*WHAT TO WORK ON:*
Every entry must be output exactly as it is written.

*Stored items:*
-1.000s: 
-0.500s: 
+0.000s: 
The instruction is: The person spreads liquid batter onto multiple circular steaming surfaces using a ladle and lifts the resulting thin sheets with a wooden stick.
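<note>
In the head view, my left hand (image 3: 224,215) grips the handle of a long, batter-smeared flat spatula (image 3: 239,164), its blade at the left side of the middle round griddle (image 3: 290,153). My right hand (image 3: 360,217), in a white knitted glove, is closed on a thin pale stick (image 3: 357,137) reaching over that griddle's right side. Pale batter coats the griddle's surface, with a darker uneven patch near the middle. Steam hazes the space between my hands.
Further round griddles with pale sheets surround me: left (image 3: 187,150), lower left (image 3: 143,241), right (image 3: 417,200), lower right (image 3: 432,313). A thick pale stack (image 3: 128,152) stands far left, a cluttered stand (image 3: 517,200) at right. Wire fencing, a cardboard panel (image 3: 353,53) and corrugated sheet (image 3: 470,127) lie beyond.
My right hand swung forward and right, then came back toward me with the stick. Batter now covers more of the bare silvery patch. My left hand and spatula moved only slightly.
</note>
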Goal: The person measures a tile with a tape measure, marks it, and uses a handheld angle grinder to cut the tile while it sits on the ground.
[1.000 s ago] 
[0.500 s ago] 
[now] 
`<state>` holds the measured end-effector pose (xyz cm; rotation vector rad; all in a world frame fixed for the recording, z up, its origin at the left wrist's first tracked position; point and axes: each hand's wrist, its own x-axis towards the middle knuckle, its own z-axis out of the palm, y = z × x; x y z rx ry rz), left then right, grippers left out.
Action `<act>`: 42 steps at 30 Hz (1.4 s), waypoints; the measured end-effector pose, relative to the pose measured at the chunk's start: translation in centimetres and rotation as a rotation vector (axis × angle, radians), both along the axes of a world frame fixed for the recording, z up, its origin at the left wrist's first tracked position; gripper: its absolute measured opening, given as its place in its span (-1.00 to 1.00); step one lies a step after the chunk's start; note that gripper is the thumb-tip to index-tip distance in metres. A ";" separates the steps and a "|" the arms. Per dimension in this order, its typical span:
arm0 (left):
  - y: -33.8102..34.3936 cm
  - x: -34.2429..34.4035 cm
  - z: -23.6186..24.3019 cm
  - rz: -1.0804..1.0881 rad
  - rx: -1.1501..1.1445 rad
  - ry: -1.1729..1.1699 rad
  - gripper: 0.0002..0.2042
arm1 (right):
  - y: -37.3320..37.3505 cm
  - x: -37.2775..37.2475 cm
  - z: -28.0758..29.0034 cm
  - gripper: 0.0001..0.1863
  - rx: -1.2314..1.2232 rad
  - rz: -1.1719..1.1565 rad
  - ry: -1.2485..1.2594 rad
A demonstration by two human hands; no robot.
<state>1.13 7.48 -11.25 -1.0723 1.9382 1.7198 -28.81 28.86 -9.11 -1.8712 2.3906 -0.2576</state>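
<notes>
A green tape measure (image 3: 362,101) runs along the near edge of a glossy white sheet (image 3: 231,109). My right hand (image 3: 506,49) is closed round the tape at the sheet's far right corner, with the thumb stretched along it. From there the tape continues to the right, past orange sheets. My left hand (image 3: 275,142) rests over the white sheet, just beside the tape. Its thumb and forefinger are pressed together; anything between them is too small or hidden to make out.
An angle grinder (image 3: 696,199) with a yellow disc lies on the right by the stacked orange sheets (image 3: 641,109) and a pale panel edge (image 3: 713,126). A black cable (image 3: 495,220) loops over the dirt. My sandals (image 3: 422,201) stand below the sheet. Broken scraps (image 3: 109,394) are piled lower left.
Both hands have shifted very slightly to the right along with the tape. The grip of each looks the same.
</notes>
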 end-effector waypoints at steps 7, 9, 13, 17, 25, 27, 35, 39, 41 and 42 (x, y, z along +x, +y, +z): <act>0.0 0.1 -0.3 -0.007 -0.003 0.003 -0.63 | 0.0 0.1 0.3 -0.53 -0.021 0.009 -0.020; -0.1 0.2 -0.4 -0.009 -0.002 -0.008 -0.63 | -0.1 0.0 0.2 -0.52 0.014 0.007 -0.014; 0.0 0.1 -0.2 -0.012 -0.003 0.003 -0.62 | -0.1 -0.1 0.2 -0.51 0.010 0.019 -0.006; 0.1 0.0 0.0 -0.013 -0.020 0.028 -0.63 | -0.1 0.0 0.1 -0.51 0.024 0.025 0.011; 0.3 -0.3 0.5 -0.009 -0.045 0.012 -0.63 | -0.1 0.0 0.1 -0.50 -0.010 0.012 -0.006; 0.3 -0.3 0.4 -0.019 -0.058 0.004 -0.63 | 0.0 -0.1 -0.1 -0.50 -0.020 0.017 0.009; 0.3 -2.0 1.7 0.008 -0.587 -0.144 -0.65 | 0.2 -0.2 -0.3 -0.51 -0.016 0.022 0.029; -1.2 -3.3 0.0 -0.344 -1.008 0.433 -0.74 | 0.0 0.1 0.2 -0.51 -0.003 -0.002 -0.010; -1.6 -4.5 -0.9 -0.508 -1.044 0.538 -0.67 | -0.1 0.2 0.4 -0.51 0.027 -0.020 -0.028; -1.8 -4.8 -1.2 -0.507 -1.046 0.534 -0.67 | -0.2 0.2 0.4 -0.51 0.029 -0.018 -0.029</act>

*ANSWER TO THE EXERCISE:*
-1.000s: 
-0.500s: 
+0.000s: 
The instruction is: The person spreads liquid batter onto multiple circular steaming surfaces using a ladle and lifts the resulting thin sheets with a wooden stick.
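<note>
In the head view, my left hand (image 3: 224,215) grips the handle of a long, batter-smeared flat spatula (image 3: 239,164), its blade at the left side of the middle round griddle (image 3: 290,153). My right hand (image 3: 360,217), in a white knitted glove, is closed on a thin pale stick (image 3: 357,137) reaching over that griddle's right side. Pale batter coats the griddle's surface, with a darker uneven patch near the middle. Steam hazes the space between my hands.
Further round griddles with pale sheets surround me: left (image 3: 187,150), lower left (image 3: 143,241), right (image 3: 417,200), lower right (image 3: 432,313). A thick pale stack (image 3: 128,152) stands far left, a cluttered stand (image 3: 517,200) at right. Wire fencing, a cardboard panel (image 3: 353,53) and corrugated sheet (image 3: 470,127) lie beyond.
My right hand swung forward and right, then came back toward me with the stick. Batter now covers more of the bare silvery patch. My left hand and spatula moved only slightly.
</note>
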Goal: The person measures a tile with a tape measure, marks it, and uses a handheld angle grinder to cut the tile while it sits on the ground.
[1.000 s ago] 
[0.500 s ago] 
[now] 
`<state>` holds the measured end-effector pose (xyz cm; rotation vector rad; all in a world frame fixed for the recording, z up, its origin at the left wrist's first tracked position; point and axes: each hand's wrist, its own x-axis towards the middle knuckle, its own z-axis out of the palm, y = z × x; x y z rx ry rz), left then right, grippers left out.
Action `<act>`: 42 steps at 30 Hz (1.4 s), waypoints; the measured end-effector pose, relative to the pose measured at the chunk's start: translation in centimetres and rotation as a rotation vector (axis × angle, radians), both along the axes of a world frame fixed for the recording, z up, its origin at the left wrist's first tracked position; gripper: its absolute measured opening, given as its place in its span (-1.00 to 1.00); step one lies a step after the chunk's start; note that gripper is the thumb-tip to index-tip distance in metres. A ";" separates the steps and a "|" the arms. Per dimension in this order, its typical span:
arm0 (left):
  - y: -33.8102..34.3936 cm
  - x: -34.2429..34.4035 cm
  - z: -23.6186..24.3019 cm
  - rz: -1.0804..1.0881 rad
  - rx: -1.1501..1.1445 rad
  - ry: -1.1729..1.1699 rad
  - gripper: 0.0002..0.2042
arm1 (right):
  - y: -37.3320..37.3505 cm
  - x: -37.2775..37.2475 cm
  - z: -28.0758..29.0034 cm
  - gripper: 0.0001..0.1863
  - rx: -1.2314..1.2232 rad
  - rz: -1.1719..1.1565 rad
  - ry: -1.2485..1.2594 rad
A demonstration by two human hands; no robot.
<state>1.13 7.48 -11.25 -1.0723 1.9382 1.7198 -28.81 28.86 -9.11 -1.8712 2.3906 -0.2576</state>
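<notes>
A green tape measure (image 3: 362,101) runs along the near edge of a glossy white sheet (image 3: 231,109). My right hand (image 3: 506,49) is closed round the tape at the sheet's far right corner, with the thumb stretched along it. From there the tape continues to the right, past orange sheets. My left hand (image 3: 275,142) rests over the white sheet, just beside the tape. Its thumb and forefinger are pressed together; anything between them is too small or hidden to make out.
An angle grinder (image 3: 696,199) with a yellow disc lies on the right by the stacked orange sheets (image 3: 641,109) and a pale panel edge (image 3: 713,126). A black cable (image 3: 495,220) loops over the dirt. My sandals (image 3: 422,201) stand below the sheet. Broken scraps (image 3: 109,394) are piled lower left.
Both hands have shifted very slightly to the right along with the tape. The grip of each looks the same.
</notes>
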 end-effector waypoints at steps 7, 9, 13, 17, 25, 27, 35, 39, 41 and 42 (x, y, z along +x, +y, +z): <act>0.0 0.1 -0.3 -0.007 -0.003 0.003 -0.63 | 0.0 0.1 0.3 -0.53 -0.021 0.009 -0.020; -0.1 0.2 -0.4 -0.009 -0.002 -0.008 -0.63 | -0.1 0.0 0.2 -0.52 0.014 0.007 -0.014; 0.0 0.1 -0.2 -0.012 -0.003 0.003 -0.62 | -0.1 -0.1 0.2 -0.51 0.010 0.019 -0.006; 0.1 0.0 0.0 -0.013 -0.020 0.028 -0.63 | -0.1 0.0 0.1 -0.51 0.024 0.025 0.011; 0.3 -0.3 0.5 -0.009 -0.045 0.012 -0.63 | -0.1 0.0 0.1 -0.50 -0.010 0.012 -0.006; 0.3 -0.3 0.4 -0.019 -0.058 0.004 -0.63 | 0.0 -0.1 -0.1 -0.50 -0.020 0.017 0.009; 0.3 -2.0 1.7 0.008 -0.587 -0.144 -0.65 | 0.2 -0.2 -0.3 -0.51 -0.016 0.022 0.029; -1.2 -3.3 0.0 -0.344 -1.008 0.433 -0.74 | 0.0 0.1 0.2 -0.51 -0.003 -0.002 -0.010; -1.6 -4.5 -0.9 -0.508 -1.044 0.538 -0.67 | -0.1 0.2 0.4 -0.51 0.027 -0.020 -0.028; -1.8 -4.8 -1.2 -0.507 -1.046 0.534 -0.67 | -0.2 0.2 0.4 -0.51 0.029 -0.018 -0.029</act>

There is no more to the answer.